An almost forgotten herb, butterbur (Petasites hybridus) was for many centuries associated with treating plagues, fevers, coughs, and gastrointestinal disorders. Over the past few years, butterbur has been rediscovered by modern science. The herb is now backed by compelling evidence from clinical trials, particularly from Germany, that have unlocked butterbur’s ability to reduce the frequency and intensity of migraine headaches, treat seasonal allergic rhinitis (sometimes called hay fever), and reduce bronchial spasms in asthma patients.
Recently, scientists have investigated the properties of butterbur and determined that the powerful plant compounds petasin and isopetasin that are contained in the leaves, rhizomes, and roots have antispasmodic, anti-inflammatory, and pain relieving actions.

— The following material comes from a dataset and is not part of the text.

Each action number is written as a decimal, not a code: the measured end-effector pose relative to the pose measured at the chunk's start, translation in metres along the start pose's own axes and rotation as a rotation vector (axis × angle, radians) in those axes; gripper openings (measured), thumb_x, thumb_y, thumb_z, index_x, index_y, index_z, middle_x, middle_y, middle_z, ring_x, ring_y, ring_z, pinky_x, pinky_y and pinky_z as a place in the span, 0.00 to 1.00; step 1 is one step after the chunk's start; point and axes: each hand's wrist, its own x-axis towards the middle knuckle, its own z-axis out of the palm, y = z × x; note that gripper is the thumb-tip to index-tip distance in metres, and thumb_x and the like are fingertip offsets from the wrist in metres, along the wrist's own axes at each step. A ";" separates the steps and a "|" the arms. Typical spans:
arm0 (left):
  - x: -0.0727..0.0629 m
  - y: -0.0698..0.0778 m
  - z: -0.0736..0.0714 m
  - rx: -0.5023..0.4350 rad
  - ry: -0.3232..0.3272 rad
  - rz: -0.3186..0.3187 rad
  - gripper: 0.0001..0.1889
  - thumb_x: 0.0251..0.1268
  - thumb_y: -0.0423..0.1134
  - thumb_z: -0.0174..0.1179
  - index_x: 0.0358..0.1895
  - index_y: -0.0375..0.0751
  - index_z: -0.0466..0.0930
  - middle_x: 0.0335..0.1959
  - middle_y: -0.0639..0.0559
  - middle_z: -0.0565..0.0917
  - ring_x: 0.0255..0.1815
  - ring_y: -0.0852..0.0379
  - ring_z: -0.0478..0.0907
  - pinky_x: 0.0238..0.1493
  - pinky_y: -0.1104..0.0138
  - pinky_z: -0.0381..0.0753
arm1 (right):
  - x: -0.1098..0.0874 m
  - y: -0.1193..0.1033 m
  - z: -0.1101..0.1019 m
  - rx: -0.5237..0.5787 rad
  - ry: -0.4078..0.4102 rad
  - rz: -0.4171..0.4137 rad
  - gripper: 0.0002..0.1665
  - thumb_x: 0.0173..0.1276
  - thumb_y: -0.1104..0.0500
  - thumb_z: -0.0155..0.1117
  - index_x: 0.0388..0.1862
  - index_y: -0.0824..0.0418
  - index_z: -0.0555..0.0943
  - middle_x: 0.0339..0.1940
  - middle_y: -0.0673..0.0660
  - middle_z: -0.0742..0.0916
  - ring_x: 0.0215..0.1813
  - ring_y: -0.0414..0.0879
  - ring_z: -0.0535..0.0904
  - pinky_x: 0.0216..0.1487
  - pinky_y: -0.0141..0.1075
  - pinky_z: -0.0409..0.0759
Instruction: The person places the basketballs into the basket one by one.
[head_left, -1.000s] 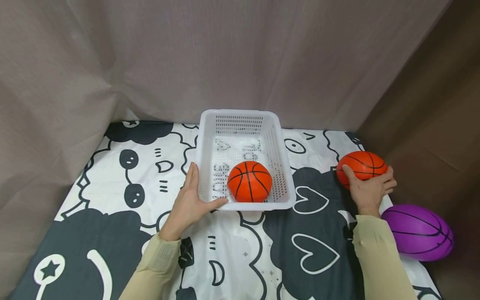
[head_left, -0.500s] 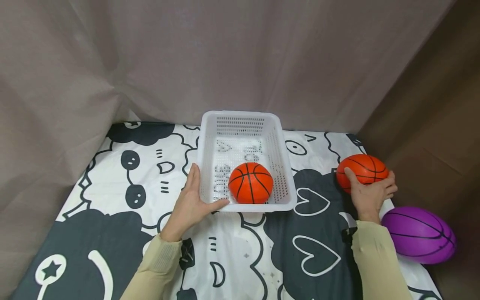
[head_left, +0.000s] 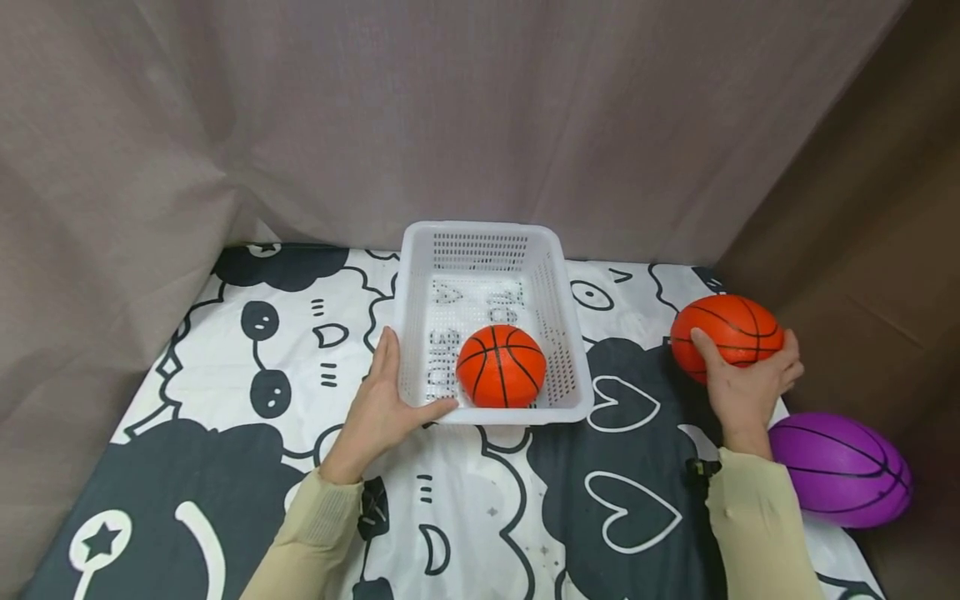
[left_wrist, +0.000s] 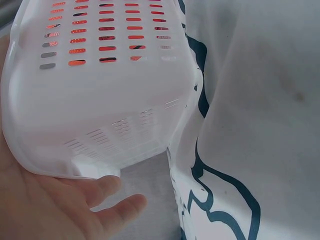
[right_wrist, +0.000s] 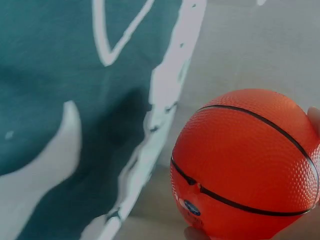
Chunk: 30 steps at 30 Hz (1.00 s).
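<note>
An orange toy basketball [head_left: 727, 337] is gripped by my right hand [head_left: 750, 387], thumb on its near-left side and fingers round its right. In the right wrist view the ball [right_wrist: 245, 160] shows its black seams and a small logo, with only bits of the fingers visible at its edge. My left hand [head_left: 378, 412] touches the near-left corner of a white slotted plastic basket [head_left: 570, 350], its thumb along the front rim and its straight fingers against the left side. Inside the basket, near the front, lies another orange basketball [head_left: 501, 367].
A purple basketball [head_left: 840, 469] sits at the table's right edge beside my right forearm. The cloth [head_left: 615, 467] under everything has a black-and-white cartoon print. Grey-brown curtain fabric [head_left: 480, 108] hangs behind the table and on both sides.
My right hand has moved slightly up and to the right with the orange basketball, which has turned a little. The left hand and the basket stay in place.
</note>
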 end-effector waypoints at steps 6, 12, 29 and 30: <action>-0.001 0.001 -0.001 0.006 0.002 -0.005 0.70 0.41 0.69 0.71 0.78 0.45 0.30 0.79 0.52 0.31 0.69 0.40 0.61 0.67 0.48 0.63 | -0.015 -0.024 -0.007 0.047 -0.010 -0.090 0.62 0.53 0.34 0.70 0.78 0.40 0.44 0.74 0.51 0.57 0.74 0.48 0.54 0.69 0.50 0.63; 0.000 0.000 -0.001 0.005 0.003 0.001 0.71 0.40 0.70 0.70 0.78 0.44 0.30 0.79 0.51 0.31 0.68 0.40 0.62 0.67 0.48 0.63 | -0.032 -0.049 -0.017 0.044 -0.053 -0.146 0.60 0.54 0.36 0.72 0.77 0.37 0.45 0.74 0.47 0.57 0.72 0.48 0.57 0.67 0.51 0.65; 0.000 -0.001 0.000 0.001 0.017 0.029 0.73 0.36 0.78 0.64 0.78 0.42 0.32 0.79 0.50 0.34 0.69 0.43 0.63 0.67 0.51 0.63 | -0.071 -0.084 -0.024 0.011 -0.136 -0.319 0.60 0.51 0.41 0.76 0.76 0.33 0.50 0.72 0.49 0.62 0.68 0.49 0.62 0.60 0.56 0.71; 0.000 -0.001 0.000 0.000 0.017 0.028 0.73 0.36 0.78 0.64 0.78 0.42 0.32 0.79 0.50 0.34 0.69 0.44 0.62 0.67 0.51 0.63 | -0.073 -0.086 -0.024 0.013 -0.144 -0.334 0.60 0.51 0.41 0.77 0.76 0.34 0.50 0.71 0.49 0.62 0.68 0.49 0.63 0.60 0.56 0.72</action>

Human studies show that these active components of butterbur, especially petasin, reduce smooth muscle spasms, particularly in the blood vessels of the head, which may explain butterbur’s effectiveness to reduce migraine episodes. Butterbur is beneficial for those suffering from allergic rhinitis by decreasing the amount of histamine and leukotriene, two chemicals produced by the body that cause swelling in nasal passages. Butterbur’s capability to subdue asthma may stem from its anti-inflammatory effects combined with its bronchodilating properties. The herb appears to suppress histamine-induced constriction of the smooth muscle lining respiratory passages, making breathing easier for asthmatics.
The unusual common name, “butterbur,” may be attributed to its large leaves that were once used to wrap up butter during hot weather. The size of its broad leaves, which may reach 2 to 3 feet across, helped define the herb’s generic name Petasites. The name is derived from the Greek word petasos, meaning “a wide broad-brimmed hat.”
Butterbur grows in moist places, especially beside water, throughout colder northern regions of Europe, as well as parts of Asia and North America. It has a creeping horizontal rhizome that spreads quickly, making the plant quite invasive. The moisture-loving perennial sends up small and tubular pink-lilac flowers on large spikes in early spring, before producing rhubarb like leaves.
Although butterbur contains therapeutic components, the plant itself should never be ingested. Butterbur contains compounds called pyrrolizidine alkaloids that are potentially toxic to the liver and may cause cancer. The highest concentrations of these alkaloids occur in fresh or dried butterbur roots and to a much lesser degree in the leaves. Use only products that are certified and labelled pyrrolizidine-free. Most studies used a 50 to 75 mg dose of butterbur standardized to deliver 7.5 mg petasin twice daily for 4 months.
Persons with liver disease, on anticoagulant therapy, barbiturates, or blood sugar lowering medications need to avoid all butterbur products, including pyrrolizidine-free formulations. It is not suited for pregnant and breast-feeding women, and young children.